# Save warming year datasets

#### Create datasets of warming amount (relative to 1850-1900) for every possible model, member, scenario combination available on Google Cloud, for each warming year identified via a warming level and temperature tolerance approach, and for each lat/lon point on a common grid. This results in one dataset per model/member/scenario combination. From these datasets, also create aggregated datasets that are the average across years and members (resulting in one file for each model and scenario).

In [1]:
import xarray as xr
import pandas as pd
import numpy as np
import os.path
from warming_years import calc_warming_years_temperature_window, get_cmip6_data
from warming_years import get_cmip6_data_at_warming_years
from file_control import data_dir, gmst_table_dir, model_table_dir
from IPython.display import clear_output

In [2]:
target_wl = 2
temp_tol = 0.25
cmip6_variable = 'tas' # only works for tas right now due to temporal averaging
base_start = '1850-01'
base_end = '1900-12'
savedir = os.path.join(data_dir, 'zarr_' + str(target_wl) + 'C_warming_data')

In [3]:
# import gmst table
tab = pd.read_csv(os.path.join(gmst_table_dir, 'CMIP6_GMST_table_all.csv'))

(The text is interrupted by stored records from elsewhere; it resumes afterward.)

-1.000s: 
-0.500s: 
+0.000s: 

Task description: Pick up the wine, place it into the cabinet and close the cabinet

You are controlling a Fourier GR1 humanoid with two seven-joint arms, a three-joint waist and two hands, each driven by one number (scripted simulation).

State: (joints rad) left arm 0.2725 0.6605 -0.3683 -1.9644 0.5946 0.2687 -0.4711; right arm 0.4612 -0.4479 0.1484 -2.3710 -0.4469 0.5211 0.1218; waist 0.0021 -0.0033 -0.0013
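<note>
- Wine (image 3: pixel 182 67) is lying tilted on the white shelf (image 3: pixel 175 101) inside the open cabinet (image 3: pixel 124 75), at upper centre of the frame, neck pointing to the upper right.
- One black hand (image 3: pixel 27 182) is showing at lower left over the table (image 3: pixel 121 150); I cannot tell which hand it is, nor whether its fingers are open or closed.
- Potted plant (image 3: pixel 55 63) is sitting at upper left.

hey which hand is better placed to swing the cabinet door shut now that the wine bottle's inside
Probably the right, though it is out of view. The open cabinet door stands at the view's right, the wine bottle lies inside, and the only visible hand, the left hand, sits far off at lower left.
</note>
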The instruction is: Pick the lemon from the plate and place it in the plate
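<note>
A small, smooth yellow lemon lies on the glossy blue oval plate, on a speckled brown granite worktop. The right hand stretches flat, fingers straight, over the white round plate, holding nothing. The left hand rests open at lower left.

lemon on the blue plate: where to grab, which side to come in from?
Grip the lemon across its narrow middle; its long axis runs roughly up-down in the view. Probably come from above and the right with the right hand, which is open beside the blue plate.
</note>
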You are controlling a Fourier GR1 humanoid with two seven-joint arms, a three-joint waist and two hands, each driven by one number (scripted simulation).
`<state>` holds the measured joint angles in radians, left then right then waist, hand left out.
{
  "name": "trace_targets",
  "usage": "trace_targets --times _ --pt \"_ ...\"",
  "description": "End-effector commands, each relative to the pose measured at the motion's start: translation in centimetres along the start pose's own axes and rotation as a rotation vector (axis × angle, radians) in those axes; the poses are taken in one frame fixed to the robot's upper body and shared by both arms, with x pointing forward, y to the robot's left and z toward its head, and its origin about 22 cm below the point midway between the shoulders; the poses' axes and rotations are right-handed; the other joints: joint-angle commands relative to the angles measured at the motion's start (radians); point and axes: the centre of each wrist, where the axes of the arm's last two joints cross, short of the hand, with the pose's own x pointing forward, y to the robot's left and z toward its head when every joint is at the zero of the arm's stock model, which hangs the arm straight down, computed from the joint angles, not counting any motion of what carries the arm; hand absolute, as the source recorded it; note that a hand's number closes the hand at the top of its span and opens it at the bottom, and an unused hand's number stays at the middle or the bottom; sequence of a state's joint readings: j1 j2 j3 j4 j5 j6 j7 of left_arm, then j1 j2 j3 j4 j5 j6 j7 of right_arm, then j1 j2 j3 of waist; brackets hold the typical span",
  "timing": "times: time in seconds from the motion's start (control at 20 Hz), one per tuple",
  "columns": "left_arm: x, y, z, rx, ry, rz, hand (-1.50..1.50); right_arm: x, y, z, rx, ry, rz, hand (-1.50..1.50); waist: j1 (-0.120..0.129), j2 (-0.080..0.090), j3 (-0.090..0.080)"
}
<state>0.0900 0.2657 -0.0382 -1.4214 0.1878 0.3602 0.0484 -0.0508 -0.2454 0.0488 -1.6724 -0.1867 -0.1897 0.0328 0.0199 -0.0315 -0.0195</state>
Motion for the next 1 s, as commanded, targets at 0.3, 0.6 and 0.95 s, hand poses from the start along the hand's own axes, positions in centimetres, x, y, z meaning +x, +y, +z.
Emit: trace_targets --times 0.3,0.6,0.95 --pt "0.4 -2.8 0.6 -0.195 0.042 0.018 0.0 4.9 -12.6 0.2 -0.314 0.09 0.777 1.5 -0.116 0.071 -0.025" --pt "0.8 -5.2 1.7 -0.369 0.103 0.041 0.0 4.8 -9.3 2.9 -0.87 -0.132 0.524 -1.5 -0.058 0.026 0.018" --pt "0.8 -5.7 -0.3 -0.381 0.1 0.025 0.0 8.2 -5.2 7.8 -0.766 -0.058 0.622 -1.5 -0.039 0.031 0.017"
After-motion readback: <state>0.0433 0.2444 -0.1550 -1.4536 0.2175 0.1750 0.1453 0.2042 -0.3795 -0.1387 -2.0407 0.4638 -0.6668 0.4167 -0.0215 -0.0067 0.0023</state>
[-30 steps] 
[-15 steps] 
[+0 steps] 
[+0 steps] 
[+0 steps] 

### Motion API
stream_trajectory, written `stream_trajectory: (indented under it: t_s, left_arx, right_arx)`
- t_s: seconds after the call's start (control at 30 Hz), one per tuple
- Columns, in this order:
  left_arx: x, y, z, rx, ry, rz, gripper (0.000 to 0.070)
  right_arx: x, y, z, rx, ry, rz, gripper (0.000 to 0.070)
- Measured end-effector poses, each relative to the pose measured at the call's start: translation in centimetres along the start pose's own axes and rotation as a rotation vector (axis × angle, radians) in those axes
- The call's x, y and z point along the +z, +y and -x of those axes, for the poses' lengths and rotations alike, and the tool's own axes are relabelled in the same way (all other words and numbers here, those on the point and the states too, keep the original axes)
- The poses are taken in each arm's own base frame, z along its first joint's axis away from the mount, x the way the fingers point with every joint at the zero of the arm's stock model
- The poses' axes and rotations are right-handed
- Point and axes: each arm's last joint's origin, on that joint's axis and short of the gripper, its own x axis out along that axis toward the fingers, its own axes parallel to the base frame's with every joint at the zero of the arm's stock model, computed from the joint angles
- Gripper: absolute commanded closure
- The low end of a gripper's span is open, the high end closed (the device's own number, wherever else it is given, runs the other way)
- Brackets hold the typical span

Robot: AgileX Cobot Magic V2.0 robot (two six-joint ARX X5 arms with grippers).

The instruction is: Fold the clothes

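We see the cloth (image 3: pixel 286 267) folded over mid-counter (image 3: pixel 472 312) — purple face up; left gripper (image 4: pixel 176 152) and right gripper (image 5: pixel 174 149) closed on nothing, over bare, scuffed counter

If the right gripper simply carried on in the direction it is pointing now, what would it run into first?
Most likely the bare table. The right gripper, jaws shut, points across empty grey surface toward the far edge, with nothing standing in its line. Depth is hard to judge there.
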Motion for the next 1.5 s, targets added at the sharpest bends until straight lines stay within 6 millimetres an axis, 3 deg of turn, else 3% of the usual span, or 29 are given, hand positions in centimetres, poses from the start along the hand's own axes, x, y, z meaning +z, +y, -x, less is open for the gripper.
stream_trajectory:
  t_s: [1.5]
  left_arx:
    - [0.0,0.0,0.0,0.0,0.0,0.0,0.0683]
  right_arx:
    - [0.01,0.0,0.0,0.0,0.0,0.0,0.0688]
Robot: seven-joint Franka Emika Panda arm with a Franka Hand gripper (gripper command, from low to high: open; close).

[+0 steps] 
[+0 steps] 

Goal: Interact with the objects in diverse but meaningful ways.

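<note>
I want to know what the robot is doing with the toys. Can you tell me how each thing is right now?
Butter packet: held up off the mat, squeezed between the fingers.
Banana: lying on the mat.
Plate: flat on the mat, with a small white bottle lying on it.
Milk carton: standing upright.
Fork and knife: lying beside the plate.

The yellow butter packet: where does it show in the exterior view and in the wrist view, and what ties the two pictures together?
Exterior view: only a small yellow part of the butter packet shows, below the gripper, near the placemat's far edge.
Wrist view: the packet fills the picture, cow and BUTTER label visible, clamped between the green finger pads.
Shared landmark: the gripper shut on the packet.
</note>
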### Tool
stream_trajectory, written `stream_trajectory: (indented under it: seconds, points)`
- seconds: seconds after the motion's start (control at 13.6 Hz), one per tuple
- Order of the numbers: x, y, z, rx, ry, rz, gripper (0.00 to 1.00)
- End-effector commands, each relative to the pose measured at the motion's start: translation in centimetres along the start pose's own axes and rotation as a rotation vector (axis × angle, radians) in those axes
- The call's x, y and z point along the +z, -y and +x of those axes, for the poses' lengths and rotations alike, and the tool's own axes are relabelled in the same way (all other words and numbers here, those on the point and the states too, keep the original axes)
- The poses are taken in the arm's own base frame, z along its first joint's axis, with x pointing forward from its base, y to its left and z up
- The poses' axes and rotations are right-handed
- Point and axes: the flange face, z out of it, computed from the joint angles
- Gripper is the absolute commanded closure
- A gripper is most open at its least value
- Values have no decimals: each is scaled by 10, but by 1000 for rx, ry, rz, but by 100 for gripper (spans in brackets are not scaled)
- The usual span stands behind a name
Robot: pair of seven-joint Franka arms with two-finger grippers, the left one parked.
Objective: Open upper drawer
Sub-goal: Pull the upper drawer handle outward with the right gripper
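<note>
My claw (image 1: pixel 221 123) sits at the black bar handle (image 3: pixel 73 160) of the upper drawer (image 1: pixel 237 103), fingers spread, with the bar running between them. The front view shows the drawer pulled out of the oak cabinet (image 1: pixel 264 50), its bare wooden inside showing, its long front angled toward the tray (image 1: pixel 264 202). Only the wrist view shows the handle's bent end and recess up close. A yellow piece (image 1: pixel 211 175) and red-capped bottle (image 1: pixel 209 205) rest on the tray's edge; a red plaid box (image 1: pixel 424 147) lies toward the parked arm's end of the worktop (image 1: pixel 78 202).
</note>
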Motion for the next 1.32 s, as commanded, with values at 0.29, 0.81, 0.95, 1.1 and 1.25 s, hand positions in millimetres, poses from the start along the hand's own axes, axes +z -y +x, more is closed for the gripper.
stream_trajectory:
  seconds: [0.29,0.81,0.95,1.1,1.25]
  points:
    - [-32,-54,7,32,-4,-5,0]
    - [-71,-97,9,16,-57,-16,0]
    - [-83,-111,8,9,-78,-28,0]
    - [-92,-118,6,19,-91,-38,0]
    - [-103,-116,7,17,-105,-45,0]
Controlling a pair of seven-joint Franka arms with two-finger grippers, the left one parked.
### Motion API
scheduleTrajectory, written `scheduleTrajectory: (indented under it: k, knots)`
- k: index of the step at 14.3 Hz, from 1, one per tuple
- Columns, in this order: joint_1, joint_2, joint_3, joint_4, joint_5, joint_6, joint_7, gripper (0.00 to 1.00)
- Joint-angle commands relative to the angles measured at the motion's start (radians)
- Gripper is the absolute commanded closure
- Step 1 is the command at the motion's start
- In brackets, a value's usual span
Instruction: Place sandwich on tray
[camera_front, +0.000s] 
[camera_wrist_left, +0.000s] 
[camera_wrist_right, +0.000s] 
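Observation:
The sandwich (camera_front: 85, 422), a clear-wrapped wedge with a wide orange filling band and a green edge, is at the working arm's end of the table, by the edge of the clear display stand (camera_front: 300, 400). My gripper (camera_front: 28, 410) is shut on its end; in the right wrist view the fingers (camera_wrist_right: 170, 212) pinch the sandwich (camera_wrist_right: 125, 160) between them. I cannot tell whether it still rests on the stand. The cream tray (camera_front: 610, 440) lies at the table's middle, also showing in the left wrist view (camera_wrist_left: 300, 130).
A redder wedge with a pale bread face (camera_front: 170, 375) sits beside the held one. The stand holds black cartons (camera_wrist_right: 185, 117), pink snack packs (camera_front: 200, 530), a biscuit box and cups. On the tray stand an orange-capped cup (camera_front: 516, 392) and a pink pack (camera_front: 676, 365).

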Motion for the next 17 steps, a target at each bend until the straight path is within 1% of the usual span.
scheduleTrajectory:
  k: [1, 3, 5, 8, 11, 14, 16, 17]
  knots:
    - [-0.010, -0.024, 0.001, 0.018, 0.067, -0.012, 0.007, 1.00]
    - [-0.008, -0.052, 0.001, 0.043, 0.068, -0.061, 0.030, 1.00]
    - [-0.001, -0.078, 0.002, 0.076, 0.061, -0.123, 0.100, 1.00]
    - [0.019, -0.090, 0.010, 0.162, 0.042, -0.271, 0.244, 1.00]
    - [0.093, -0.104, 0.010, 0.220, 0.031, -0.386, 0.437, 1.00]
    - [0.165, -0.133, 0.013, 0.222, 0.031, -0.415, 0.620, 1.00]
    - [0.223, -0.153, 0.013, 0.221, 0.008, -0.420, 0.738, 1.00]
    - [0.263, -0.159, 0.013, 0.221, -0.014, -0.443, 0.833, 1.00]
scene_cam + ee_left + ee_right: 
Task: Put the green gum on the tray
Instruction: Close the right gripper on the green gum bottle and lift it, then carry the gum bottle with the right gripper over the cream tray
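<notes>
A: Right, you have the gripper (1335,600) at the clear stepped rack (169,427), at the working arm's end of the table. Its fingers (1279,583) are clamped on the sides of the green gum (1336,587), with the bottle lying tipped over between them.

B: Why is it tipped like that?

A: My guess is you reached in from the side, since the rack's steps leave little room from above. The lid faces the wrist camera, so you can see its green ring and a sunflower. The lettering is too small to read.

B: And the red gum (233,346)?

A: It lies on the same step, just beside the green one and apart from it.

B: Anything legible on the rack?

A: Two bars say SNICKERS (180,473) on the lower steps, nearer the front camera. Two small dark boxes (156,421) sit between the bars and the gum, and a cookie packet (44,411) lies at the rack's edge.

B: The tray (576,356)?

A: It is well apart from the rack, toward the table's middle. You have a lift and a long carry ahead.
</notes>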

# create a df of unique model, member, and scenario combinations to loop over
mms = tab[['model','member','scenario']].drop_duplicates()

# remove historical cases since those will be handled in addition to each 
# scenario, not as a separate scenario
mms = mms.loc[mms['scenario'] != 'historical']


In [4]:
# create new common grid to interpolate to
newlats = np.arange(-90, 90.01, .5)
newlons = np.arange(-180, 180, .5)

In [5]:
for i in range(mms.shape[0]):
    print('running file ' + str(i+1) + ' of ' + str(mms.shape[0]), end = '\r')
    model = mms['model'].iloc[i]
    member = mms['member'].iloc[i]
    scenario = mms['scenario'].iloc[i]

    wltable = calc_warming_years_temperature_window(mms.iloc[i:(i+1)], 
                                                    target_wl, 
                                                    temp_tol,
                                                    3000).dropna()
    
    yrs = wltable['warming_year'].to_numpy()
    
    # if warming years are available for this model/member/scenario, then create
    # dataset. Otherwise go to the next one.
    if len(yrs) > 0:
        # get base period data
        base = get_cmip6_data(model, member, 'historical', cmip6_variable, 
                              base_start, base_end, None)
        # aggregate to annual average
        month_length = base.time.dt.days_in_month
        weights = (month_length.groupby("time.year") / month_length.groupby(
            "time.year").sum())
        base[cmip6_variable] = (base[cmip6_variable] * weights).groupby(
            "time.year").sum(dim="time").mean('year')
        base = base.drop('time')
        # get rid of nans
        base[cmip6_variable] = base[cmip6_variable].interpolate_na(dim='lon')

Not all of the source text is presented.